SUNY Research Findings To Enhance Applied Learning Opportunities for Students

April 7, 2016

Rockefeller Institute of Government Studies Analyze Higher Education Efforts in the U.S. and Abroad

Albany – The State University of New York and Rockefeller Institute of Government (RIG) today released two research reports on applied learning at colleges and universities world-wide. The RIG studies were commissioned by SUNY Chancellor Nancy L. Zimpher in order to inform and enhance the university system’s applied-learning opportunities at SUNY campuses across New York State.
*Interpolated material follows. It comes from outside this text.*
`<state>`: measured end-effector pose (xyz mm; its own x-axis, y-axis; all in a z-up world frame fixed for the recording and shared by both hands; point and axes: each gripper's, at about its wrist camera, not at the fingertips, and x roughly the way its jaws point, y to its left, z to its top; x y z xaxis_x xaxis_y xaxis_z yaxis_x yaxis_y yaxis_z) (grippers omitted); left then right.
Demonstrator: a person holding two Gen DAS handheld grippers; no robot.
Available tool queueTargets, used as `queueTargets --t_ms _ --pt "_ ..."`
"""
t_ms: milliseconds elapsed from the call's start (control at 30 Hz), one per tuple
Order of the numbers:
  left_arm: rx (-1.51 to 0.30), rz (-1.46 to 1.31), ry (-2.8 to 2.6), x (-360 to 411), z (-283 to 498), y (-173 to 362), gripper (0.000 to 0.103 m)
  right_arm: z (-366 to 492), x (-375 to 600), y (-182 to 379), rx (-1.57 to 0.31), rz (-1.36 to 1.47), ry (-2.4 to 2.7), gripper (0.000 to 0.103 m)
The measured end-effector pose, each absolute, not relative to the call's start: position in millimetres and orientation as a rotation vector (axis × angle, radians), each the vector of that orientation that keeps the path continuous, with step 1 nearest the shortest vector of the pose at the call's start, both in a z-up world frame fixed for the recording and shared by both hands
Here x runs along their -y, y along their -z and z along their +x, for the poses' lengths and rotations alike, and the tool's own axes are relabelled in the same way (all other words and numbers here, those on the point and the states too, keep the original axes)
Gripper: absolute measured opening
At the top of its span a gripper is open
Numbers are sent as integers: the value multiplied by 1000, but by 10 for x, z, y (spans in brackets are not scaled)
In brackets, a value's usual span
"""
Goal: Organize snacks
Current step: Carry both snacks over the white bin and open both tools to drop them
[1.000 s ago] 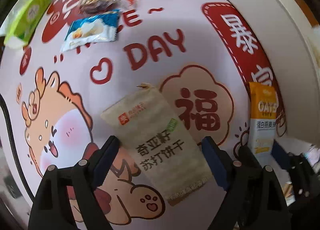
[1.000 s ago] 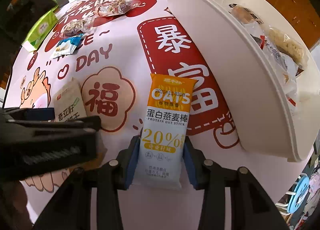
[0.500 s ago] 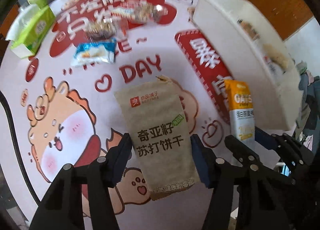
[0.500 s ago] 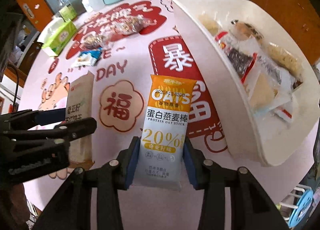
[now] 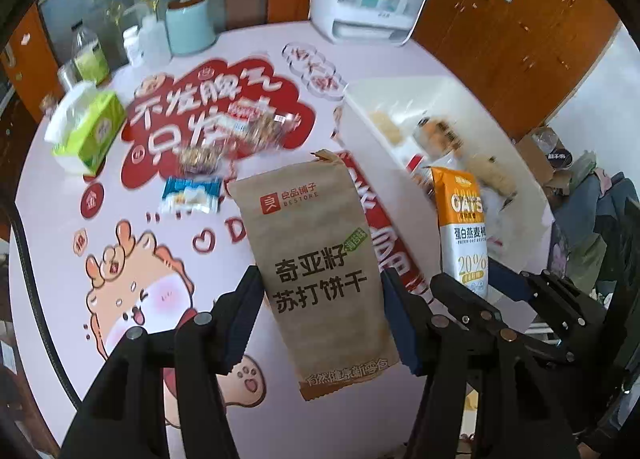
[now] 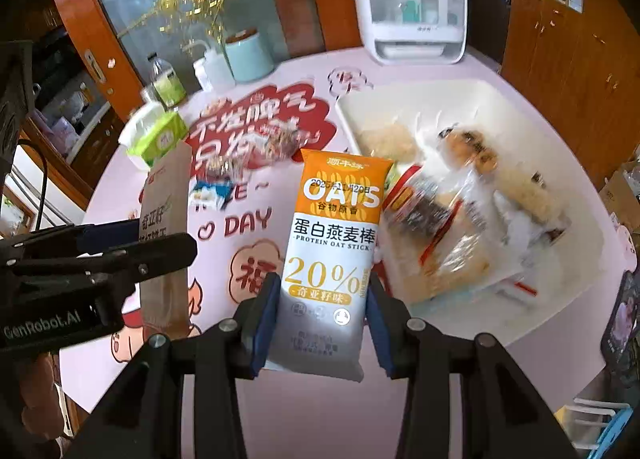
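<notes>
Brown cracker bag (image 5: 320,271) is squeezed by the left gripper (image 5: 322,319) fingers. Right gripper (image 6: 322,329) fingers squeeze the oat bar (image 6: 332,255), above the surface (image 5: 60,259), near the white bin (image 6: 560,163).

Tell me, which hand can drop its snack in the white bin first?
Probably the right. Its tool grips the oat bar right beside the white bin; the left tool, gripping the cracker packet, is farther away.
</notes>
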<state>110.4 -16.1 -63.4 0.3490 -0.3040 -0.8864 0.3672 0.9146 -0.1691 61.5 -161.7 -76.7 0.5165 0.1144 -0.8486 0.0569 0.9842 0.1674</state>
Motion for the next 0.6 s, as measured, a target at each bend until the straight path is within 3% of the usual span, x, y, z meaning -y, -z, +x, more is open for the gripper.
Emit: queueTargets --t_ms 600 --pt "-990 46 479 981 1051 -49 58 617 2505 374 -908 230 -41 42"
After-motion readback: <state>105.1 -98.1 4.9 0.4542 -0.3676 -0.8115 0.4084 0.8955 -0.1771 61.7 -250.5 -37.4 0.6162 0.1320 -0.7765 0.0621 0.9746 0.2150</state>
Applied learning is one of several evidence-based programs and initiatives SUNY is bringing to scale as it implements a completion agenda and aims to increase the number of degrees awarded from 93,000 to 150,000 annually.

"These reports confirm what we already know – there is great value in learning by doing," said SUNY Chancellor Nancy L. Zimpher. "With this research in hand, SUNY will continue expanding internships, cooperative education, clinical placements, service learning and other valuable work-based learning experiences for students and partnering with our colleagues across New York to ensure that the state’s workforce needs can be met by SUNY graduates."

Thomas L. Gais, director of the Rockefeller Institute of Government, said, "These reports not only provide guidance for extending work-based learning opportunities to a much larger number of students, they suggest that such opportunities can have positive effects on students’ academic and labor market success. There’s a real potential for using available data to track the effects of applied learning initiatives down to the program level, tracking that could be used by campuses and systems for relentless improvement."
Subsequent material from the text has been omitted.